Sécu : ouvrir le débat du financement

En l'absence de mesures, le déficit du régime général de la Sé­curité sociale atteindrait 15,5 milliards en 2012, selon les prévisions de la Commission des comptes de la Sécu (CCSS) présentées hier. Pour réduire ce "trou" à 14,7 milliards, des mesures de redressement ont été annoncées hier par le gouvernement, rapporte Le Parisien/Aujourd'hui (page 8). Ainsi, précise Le Figaro (page 21), 1,5 milliard d'euros de recettes nouvelles seront affectées à la Sécu. Le ministre du Budget, Jérôme Cahuzac, a indiqué que les "revenus du capital" seront mis à contribution, par exemple via la taxation accrue des stock-options. Autre mesure : le relèvement de 8 à 20% du forfait social.

Le gouvernement estime que "les nouveaux prélèvements […] permettront de rétablir la situation, au moins en partie", rapportent Les Echos (page 5). "Mais à quel prix !", s'exclame le quotidien économique… "En année pleine, observent Les Echos, les nouveaux prélèvements décidés par le gouvernement Ayrault représentent quelque 5 milliards d'euros. Un chiffre qui s'ajoute à près de 6 milliards de recettes supplémentaires pour la Sécurité sociale instaurées l'an dernier par le gouvernement Fillon." Malgré cela, le déficit se comble légèrement mais demeure toujours aussi béant. "C'est pourquoi la gauche ne pourra pas faire l'économie d'un débat de fond sur le financement de la protection sociale", conclut le journal.

Le financement de la protection sociale sera d'ailleurs l'un des thèmes de la Conférence sociale qui s'ouvre lundi. Faudra-t-il augmenter la contribution sociale généralisée (CSG) ? Pour le gouvernement, cette question n'est pas à l'ordre du jour. De son côté, Le Figaro (page 19) croit savoir qu'une telle "hypothèse" est à l'étude. Il faut dire qu'avec 1% d'augmentation de la CSG, l'Etat récupère 10 milliards. Et si les syndicats sont favorables à cette hausse, expliquent Les Echos, c'est "d'abord pour renflouer les caisses", au nom de la solidarité nationale.

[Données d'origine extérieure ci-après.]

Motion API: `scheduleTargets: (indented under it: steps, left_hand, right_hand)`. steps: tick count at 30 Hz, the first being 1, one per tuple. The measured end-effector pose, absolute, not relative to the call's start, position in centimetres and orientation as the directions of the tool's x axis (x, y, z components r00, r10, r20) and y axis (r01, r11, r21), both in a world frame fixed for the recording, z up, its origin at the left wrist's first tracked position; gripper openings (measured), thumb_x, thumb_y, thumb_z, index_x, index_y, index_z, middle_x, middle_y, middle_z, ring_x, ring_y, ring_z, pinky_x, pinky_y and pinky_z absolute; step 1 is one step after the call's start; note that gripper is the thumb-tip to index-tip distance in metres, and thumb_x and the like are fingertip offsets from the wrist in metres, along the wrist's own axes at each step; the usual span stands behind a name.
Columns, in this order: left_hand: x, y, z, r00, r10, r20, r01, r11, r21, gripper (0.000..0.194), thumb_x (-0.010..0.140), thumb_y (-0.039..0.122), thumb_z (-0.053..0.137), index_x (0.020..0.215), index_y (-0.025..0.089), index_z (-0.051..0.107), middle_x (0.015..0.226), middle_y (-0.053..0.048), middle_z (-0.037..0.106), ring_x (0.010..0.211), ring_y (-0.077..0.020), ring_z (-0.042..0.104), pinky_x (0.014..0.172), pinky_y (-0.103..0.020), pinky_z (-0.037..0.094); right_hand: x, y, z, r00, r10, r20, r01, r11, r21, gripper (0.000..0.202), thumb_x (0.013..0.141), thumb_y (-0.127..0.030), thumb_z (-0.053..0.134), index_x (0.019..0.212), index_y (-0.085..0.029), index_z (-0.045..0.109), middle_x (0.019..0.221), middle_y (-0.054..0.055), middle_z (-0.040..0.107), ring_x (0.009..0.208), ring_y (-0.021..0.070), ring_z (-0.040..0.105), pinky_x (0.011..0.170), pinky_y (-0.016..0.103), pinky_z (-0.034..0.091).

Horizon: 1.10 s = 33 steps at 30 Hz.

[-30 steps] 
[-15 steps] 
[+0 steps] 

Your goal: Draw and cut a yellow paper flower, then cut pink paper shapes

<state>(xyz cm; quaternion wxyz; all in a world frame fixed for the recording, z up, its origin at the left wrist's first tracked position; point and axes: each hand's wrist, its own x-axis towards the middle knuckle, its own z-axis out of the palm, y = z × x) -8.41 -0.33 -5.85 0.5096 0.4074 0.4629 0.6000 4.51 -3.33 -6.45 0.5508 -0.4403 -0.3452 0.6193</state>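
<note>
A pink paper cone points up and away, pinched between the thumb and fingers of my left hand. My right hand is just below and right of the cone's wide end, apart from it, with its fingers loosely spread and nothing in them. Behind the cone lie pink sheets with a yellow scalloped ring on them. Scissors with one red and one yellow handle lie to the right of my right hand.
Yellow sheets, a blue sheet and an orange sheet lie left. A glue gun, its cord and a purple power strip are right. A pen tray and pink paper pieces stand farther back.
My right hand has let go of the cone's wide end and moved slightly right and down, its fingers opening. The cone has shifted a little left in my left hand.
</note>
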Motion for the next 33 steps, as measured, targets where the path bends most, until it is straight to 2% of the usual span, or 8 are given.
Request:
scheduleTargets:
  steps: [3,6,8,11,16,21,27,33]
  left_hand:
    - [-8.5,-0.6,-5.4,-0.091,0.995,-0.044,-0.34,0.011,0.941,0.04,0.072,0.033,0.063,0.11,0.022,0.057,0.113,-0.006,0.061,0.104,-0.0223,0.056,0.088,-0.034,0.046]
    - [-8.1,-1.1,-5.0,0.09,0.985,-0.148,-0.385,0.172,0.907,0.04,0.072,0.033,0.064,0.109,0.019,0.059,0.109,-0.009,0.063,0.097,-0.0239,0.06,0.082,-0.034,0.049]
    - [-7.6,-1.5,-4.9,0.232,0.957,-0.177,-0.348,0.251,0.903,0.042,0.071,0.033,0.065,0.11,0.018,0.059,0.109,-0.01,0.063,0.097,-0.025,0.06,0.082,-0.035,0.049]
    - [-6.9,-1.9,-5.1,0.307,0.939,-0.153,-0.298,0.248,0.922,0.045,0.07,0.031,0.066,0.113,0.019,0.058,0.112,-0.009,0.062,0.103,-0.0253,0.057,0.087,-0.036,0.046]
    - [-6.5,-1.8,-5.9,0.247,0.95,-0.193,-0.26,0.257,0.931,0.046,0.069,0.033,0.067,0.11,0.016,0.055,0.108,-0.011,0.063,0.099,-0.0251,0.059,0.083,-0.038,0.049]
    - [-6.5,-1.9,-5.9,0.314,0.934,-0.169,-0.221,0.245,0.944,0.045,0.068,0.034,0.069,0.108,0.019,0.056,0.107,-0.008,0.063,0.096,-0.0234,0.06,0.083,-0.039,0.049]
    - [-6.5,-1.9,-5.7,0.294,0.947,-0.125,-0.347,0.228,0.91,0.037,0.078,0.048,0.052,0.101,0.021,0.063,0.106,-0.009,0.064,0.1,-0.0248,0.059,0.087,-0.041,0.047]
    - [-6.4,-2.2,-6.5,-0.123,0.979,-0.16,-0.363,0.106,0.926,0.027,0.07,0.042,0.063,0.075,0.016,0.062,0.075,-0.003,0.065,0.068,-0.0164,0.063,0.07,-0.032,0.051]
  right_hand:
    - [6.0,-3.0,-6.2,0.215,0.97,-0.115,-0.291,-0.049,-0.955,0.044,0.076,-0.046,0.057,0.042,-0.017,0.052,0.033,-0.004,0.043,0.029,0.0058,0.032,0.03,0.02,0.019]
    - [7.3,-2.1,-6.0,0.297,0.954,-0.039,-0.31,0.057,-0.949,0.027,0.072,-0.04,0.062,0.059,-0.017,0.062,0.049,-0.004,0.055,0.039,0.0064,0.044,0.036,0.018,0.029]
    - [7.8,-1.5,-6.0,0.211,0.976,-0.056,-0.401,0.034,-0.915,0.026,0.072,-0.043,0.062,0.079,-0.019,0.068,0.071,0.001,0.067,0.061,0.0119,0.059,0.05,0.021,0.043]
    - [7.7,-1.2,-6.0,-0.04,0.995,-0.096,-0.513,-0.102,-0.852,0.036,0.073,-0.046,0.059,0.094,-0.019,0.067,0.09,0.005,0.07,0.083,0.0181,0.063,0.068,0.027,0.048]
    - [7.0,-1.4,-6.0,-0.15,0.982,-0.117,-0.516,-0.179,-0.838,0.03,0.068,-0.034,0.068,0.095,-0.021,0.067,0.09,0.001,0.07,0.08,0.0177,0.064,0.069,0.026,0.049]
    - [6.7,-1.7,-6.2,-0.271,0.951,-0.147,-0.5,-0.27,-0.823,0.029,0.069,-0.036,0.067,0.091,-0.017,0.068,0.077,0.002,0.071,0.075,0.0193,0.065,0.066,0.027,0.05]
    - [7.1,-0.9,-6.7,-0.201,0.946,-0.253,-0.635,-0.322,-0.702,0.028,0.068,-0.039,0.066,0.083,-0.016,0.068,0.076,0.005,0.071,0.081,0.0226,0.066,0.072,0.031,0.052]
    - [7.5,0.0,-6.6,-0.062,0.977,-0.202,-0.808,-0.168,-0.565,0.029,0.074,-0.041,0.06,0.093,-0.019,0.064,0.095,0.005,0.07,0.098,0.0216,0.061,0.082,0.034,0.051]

Des nouveaux médicaments moins innovants
Chargée de entre autres d'évaluer les actes et les produits de santé, la Haute Autorité de Santé (HAS) a examiné, en 2011, "231 dossiers d'inscription ou d'extension d'indication pour les médicaments". Et sur cet ensemble, rapportent Les Echos (page 5), la HAS a estimé que l'amélioration du service médical rendu (SMR) était nulle pour 209 d'entre eux. En d'autres termes, la commercialisation de ces médicaments n'apporterait aucun progrès thérapeutique par rapport aux molécules.

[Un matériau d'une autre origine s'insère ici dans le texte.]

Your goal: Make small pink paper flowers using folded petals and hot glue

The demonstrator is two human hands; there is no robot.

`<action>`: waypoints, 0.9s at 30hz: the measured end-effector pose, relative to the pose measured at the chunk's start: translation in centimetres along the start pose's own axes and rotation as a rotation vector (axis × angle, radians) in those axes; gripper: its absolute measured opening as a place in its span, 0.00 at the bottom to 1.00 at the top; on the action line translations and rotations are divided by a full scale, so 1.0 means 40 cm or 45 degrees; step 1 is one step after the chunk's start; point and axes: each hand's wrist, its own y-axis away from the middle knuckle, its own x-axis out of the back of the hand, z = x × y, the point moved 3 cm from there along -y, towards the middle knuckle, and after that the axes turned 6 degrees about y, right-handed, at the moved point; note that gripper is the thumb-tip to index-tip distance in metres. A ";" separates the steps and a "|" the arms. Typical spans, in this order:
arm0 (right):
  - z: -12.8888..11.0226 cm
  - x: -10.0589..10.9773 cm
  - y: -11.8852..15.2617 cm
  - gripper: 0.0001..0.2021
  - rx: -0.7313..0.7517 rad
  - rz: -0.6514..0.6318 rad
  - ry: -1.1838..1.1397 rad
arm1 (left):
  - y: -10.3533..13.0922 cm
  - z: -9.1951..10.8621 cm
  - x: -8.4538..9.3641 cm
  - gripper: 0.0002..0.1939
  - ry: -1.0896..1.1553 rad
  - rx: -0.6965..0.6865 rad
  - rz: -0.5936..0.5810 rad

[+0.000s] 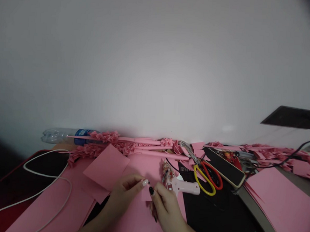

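Observation:
My left hand (125, 194) and my right hand (166, 206) meet over pink sheets at the front middle. Both are closed in a pinch, fingertips almost touching. Between them is a small pink paper piece (146, 195), partly hidden by the fingers; my right hand grips its edge. What my left fingertips hold is too small to make out. Just right of my hands lies a pale pink glue gun (186, 187) with a decorated, lumpy front part. Pink square sheets (107, 165) lie behind my left hand.
Scissors with yellow and red handles (209, 177) lie beside a phone (225, 167). Crumpled pink paper stems (148, 142) line the wall. A plastic bottle (60, 135) lies at the back left, near a white cable (46, 176). Pink sheets (283, 204) are stacked at right.

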 end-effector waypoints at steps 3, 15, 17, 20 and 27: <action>0.000 0.001 0.000 0.22 0.006 0.005 -0.006 | 0.003 0.004 -0.001 0.14 0.010 0.018 -0.008; 0.002 0.000 0.000 0.22 0.004 0.010 -0.028 | 0.007 0.006 -0.003 0.15 0.065 0.013 0.021; 0.004 0.001 0.001 0.22 0.010 0.011 -0.027 | 0.006 0.007 -0.002 0.15 0.063 0.005 0.019; 0.005 0.001 0.001 0.21 0.028 0.005 0.000 | 0.006 0.003 0.000 0.16 0.064 0.026 0.019; 0.000 0.001 0.000 0.20 0.026 0.005 -0.004 | 0.009 -0.011 0.001 0.15 0.130 0.047 -0.032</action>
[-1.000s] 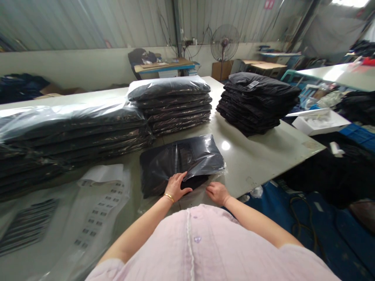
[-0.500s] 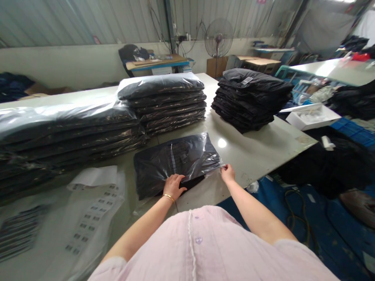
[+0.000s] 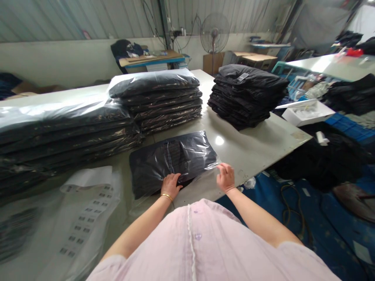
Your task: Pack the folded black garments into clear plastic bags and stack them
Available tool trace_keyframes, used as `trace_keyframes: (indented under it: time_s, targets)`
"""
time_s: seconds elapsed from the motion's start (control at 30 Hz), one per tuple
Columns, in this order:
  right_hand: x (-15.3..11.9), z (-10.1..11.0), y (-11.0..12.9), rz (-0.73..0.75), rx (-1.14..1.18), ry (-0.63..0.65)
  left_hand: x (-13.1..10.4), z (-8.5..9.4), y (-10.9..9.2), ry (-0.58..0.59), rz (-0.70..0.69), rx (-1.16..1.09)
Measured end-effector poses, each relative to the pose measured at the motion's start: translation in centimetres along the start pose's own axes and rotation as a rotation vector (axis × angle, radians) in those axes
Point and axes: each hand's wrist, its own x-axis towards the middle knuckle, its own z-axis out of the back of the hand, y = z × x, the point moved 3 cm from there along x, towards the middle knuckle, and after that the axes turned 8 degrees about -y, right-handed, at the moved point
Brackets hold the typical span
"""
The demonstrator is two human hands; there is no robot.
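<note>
A folded black garment (image 3: 155, 156) lies flat on the table in front of me, inside a clear plastic bag (image 3: 199, 148) that shines in the light. My left hand (image 3: 171, 185), with a bracelet at the wrist, rests on the near edge of the garment, its fingers spread over the bag. At the bag's near right corner, my right hand (image 3: 226, 176) pinches the plastic between thumb and fingers. The loose bag edge stretches between the two hands.
Stacks of bagged black garments (image 3: 170, 101) stand behind and to the left (image 3: 73, 132). A pile of unbagged black garments (image 3: 247, 95) sits back right. Sticker sheets (image 3: 88, 210) lie at the left. Beyond the table edge are a white box (image 3: 309, 113) and dark cloth (image 3: 310, 168).
My right hand has turned and come slightly toward me, still pinching the bag corner. The left hand stays on the garment. The whole view has shifted a little.
</note>
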Motion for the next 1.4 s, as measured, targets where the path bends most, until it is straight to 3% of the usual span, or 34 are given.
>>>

Une seule molécule induit un progrès "majeur", indique le journal : l'antihémorragique Riastap®. Pour deux autres, l'amélioration est "modeste" et pour une vingtaine seulement "mineure". D'après le président de la HAS, Jean-Luc Harousseau, il existe depuis plusieurs années une panne de la productivité de la recherche médicamenteuse.

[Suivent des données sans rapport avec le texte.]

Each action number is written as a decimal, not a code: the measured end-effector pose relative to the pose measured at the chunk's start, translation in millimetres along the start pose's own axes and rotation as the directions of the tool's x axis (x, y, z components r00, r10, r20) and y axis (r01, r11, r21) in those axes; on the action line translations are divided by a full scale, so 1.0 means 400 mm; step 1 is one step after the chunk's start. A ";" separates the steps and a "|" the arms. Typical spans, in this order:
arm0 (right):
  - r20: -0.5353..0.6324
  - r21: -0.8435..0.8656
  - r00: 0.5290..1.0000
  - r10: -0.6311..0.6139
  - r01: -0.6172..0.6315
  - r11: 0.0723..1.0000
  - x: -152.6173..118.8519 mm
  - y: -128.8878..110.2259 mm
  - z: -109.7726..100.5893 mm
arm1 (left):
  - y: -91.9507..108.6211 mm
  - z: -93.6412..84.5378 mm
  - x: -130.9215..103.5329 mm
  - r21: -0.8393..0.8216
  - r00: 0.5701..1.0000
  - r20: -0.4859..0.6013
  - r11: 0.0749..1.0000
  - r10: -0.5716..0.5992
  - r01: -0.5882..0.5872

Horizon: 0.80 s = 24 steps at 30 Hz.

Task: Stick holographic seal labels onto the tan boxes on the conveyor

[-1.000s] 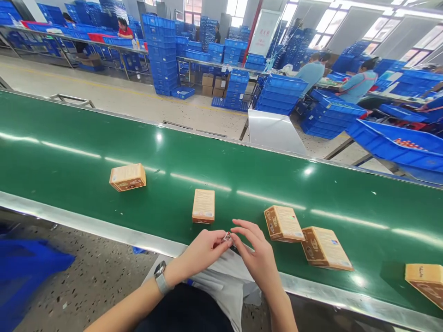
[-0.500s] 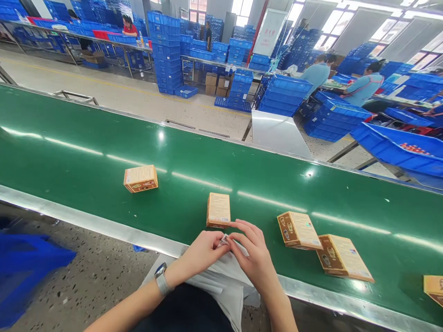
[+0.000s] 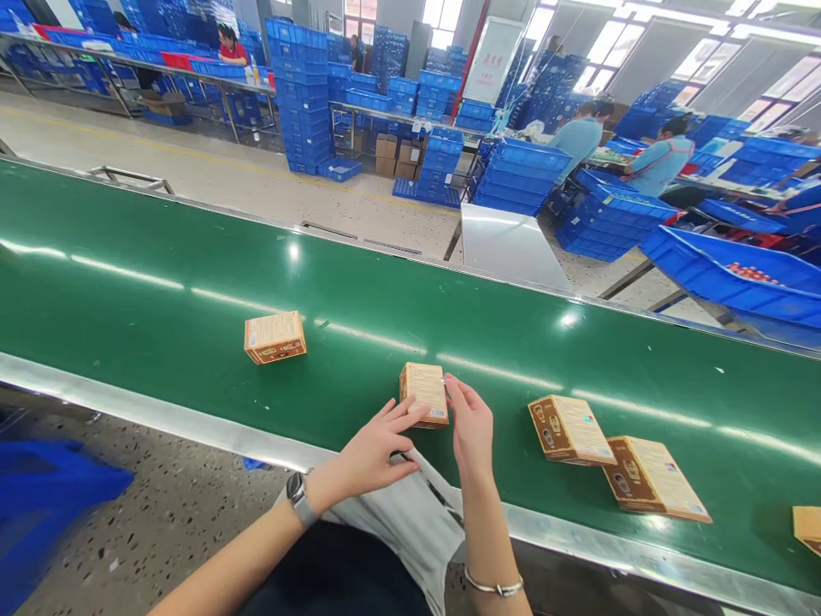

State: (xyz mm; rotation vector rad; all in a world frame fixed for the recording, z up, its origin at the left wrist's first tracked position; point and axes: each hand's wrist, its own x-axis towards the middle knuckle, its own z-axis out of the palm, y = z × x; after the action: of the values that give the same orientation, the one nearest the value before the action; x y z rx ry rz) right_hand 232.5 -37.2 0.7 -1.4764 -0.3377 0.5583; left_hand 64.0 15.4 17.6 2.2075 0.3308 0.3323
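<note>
Left hand (image 3: 375,449) and right hand (image 3: 473,421) had parted and advanced to the middle box (image 3: 424,385). Left fingers (image 3: 402,417) spread over its near-left corner; right fingertips (image 3: 451,382) met a bluish mark (image 3: 443,379) at its right edge, grip uncertain, placement apparently unfinished. Two boxes (image 3: 574,436) farther right bore coloured marks (image 3: 588,419); the left box (image 3: 275,336) showed none.

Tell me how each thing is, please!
Middle box: visible sides closed
Left hand: fingers spread, some over that box
Right hand: fingertips at that box's right edge, grip unclear
Left box: visible sides closed
Two right boxes: visible sides closed
Far-right box: partly visible
Green belt: carrying boxes
Blue bin: holding small reddish things
</note>
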 end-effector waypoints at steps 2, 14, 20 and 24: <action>-0.043 0.010 0.999 0.008 -0.008 1.000 0.003 0.020 0.012 | -0.015 0.010 0.009 0.021 0.999 0.043 0.999 0.024 -0.025; -0.170 -0.206 0.980 -0.103 0.067 0.976 -0.003 0.026 -0.023 | 0.011 0.043 0.043 0.025 0.996 0.077 0.999 0.042 -0.044; -0.184 -0.425 0.958 -0.219 0.123 0.897 0.008 -0.001 -0.038 | 0.007 0.056 0.058 0.036 0.993 0.093 0.996 0.077 -0.080; -0.205 -0.483 0.949 -0.239 0.114 0.868 0.024 -0.013 -0.044 | 0.011 0.057 0.069 0.054 0.987 0.126 0.993 0.095 -0.102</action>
State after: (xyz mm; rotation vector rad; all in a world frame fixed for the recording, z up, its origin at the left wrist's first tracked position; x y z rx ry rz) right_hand 250.7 -46.8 3.2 -1.9367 -0.4162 0.1268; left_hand 98.3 5.9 10.8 2.2964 0.1664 0.2405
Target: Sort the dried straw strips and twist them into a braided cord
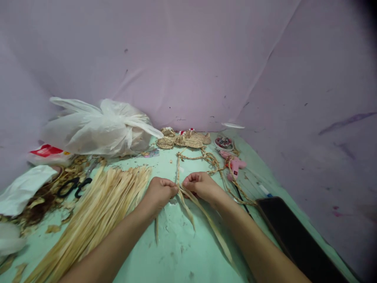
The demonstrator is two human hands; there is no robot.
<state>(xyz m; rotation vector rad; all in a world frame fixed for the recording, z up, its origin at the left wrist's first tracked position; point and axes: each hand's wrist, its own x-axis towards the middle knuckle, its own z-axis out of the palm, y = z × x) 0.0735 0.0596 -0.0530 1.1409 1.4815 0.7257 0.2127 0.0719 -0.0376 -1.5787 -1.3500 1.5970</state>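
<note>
At the centre, a braided cord of dried plant fibre runs toward me, its loose strips trailing over the green surface. My left hand pinches the braid's working end from the left, thumb and fingers closed. Just right of it, my right hand is closed on a strand, fingertips curled and partly hidden. Both hands nearly meet where the strips split from the braid. Beside my left forearm lies a bundle of pale, flat dried strips.
A knotted white plastic bag and woven slippers stand against the wall. Black-handled scissors lie among scraps at left. Toward the right are a pink glue gun, a bowl of small trinkets and a long black object.
</note>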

Le syndicat de l'industrie pharmaceutique, Leem, explique que le scandale du Mediator® n'est pas étranger aux refus de commercialisation de la HAS. Certains laboratoires considèrent que, depuis cette affaire, cet organisme manifeste une "suspicion constante".

Faute de découvrir de réelles innovations, la HAS retoque donc les candidats, au grand regret des laboratoires et de l'assurance maladie. En effet, explique le quotidien économique, "l'innovation est le critère principal que l'Etat retient pour fixer les prix des médicaments. Un produit qui ne présente pas du tout d'amélioration thérapeutique est certain d'obtenir un prix bas".